This project will develop a self-learning agent based on Deep Reinforcement Learning (DRL) to explore the attack surface of a virtual machine (VM). The project tests the possibility to discover new zero-day vulnerabilities in IT systems, with the aid of deep learning artificial intelligence (AI).
A common task to all SOC teams is to monitor network activity and detect attacks targeting IT systems. They are aided in this task by a series of autonomous IDSs, trained to identify suspicious events. These systems are however developed based on intelligence of identified past threats. This reliance on anterior a priori knowledge has two major drawbacks: it does not address undetected successful attacks, nor does it capture new ones. This situation causes an inherent delay between the detection of new threats and the integration of new relevant intelligence into IDSes, a delay that can sometimes be counted in years. In addition to these shortcomings, detection systems based on Artificial Intelligence (AI) usually require existing data sets to be trained, data sets that are not always straightforward to acquire because of the associated requirements.
On the contrary, the proposed agent would have the ability to proactively discover new, possibly unknown weaknesses in the target IT system. From the learning process new intelligence will emerge; and the corresponding attack vectors targeting these vulnerabilities will possibly create new behaviour. The agent will then allow to adapt and improve the detection capability proactively, to protect the envisaged IT system (here a VM) from as-yet-unknown threats.
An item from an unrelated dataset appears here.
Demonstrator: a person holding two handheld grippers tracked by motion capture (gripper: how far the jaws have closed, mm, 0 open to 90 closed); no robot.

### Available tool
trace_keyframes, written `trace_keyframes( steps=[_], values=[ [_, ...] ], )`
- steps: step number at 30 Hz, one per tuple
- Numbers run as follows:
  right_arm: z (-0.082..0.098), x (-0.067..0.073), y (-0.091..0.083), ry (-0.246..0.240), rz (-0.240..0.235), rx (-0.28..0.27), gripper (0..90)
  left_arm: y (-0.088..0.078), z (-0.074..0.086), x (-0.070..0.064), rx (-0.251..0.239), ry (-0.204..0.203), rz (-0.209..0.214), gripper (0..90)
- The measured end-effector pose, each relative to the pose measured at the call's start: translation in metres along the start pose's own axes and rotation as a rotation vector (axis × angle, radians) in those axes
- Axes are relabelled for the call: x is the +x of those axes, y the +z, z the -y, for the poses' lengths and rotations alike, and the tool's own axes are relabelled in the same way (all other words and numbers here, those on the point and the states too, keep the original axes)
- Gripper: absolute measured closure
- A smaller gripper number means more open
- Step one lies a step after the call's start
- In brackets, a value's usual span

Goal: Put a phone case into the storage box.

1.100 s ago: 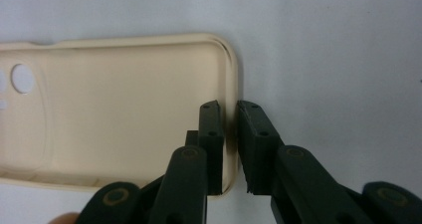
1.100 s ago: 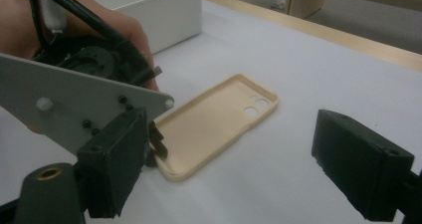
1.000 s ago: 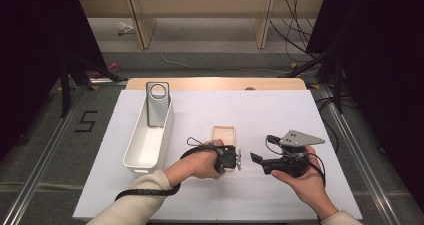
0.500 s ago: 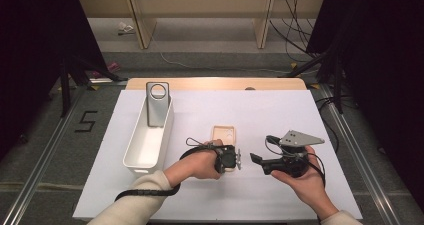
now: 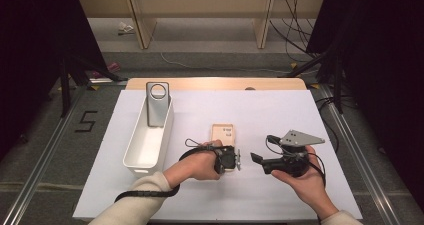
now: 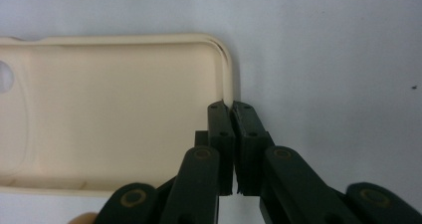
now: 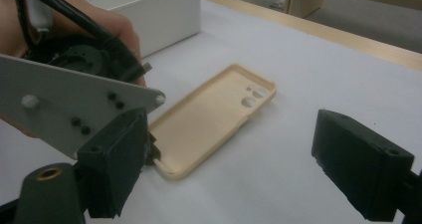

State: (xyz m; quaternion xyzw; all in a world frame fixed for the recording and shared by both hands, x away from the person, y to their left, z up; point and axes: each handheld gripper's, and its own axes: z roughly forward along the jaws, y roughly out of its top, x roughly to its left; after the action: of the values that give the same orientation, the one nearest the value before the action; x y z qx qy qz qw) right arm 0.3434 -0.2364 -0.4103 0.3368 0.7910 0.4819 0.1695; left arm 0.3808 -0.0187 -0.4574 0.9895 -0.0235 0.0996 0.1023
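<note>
White matte table (image 5: 280,115), smooth cream phone case (image 6: 119,114), rim pinched by left gripper (image 6: 233,109)

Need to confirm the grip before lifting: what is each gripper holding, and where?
The left gripper is shut on the side rim of the cream plastic phone case, near a corner. The right gripper is open, holding nothing.

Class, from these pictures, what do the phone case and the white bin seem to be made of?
Phone case: probably soft plastic or silicone; cream, matte, thin moulded rim with rounded corners and camera holes. White bin: likely hard plastic; smooth, faintly glossy walls, rounded moulded edges.
</note>
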Motion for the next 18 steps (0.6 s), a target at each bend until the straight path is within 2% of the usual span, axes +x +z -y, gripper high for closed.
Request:
trace_keyframes(
  steps=[2, 3, 8, 11, 12, 15, 18],
  values=[
    [0.000, 0.000, 0.000, 0.003, 0.003, 0.001, 16.1, -0.002, 0.001, -0.003, 0.003, 0.020, -0.029, 87.6],
    [0.000, -0.001, 0.000, 0.004, 0.004, 0.001, 16.1, -0.003, 0.002, -0.005, -0.016, 0.019, -0.049, 87.7],
    [0.000, -0.002, 0.001, 0.008, 0.009, 0.001, 16.1, -0.016, 0.004, -0.017, -0.030, 0.033, -0.109, 87.7],
    [-0.001, -0.004, 0.003, 0.011, 0.018, 0.001, 16.1, -0.023, 0.008, -0.026, -0.070, 0.023, -0.131, 87.8],
    [-0.002, -0.005, 0.004, 0.016, 0.020, 0.005, 16.1, -0.025, 0.009, -0.028, -0.094, 0.035, -0.151, 87.8],
    [-0.005, -0.007, 0.010, 0.043, 0.035, 0.022, 17.5, -0.032, 0.011, -0.037, -0.149, 0.026, -0.178, 87.8],
    [-0.009, -0.011, 0.019, 0.089, 0.014, 0.021, 18.2, -0.036, 0.011, -0.044, -0.156, 0.028, -0.177, 87.9]
  ],
)
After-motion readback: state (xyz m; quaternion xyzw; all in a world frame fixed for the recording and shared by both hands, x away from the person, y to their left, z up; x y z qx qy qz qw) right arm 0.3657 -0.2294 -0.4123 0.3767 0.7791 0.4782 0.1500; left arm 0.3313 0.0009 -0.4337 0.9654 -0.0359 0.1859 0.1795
The project will produce a DRL-based agent that will explore the attack surface on the chosen target VM. Its success will be measured by its ability to autonomously discover vulnerabilities of the VM.
This project has an inherent risk linked to the difficulty to describe the system state and possible actions, the scale of the space to explore, the design of a reward function and a policy favouring the medium- to long-term objectives. However, upon success, such an agent brings a considerable strategic advantage for the defence of IT systems. The value of a self-learning AI with the ability to discover new zero-days can hardly be overstated, since it allows to develop a detection system with emergent intelligence. This project should be seen as a first step, a proof of concept that could be extended and generalised in the context of a much larger scale project, to explore the attack surface of many systems, and networks. This would lead to a considerable improvement of the security posture of whomever deploys the ensuing detection system to monitor their ICT systems.
The SLATE project will consist on AI-training in a virtualised environment. A specific VM will be deployed on a server, and be subjected to the actions of a DRL-based agent trying to find vulnerabilities. The main outcome of the project is the proof of a concept: the possibility to built a DRL-based agent that is capable of finding vulnerabilities of a IT system without supervision, knowledge injection or reliance on pre-existing attack tools, or attack traces.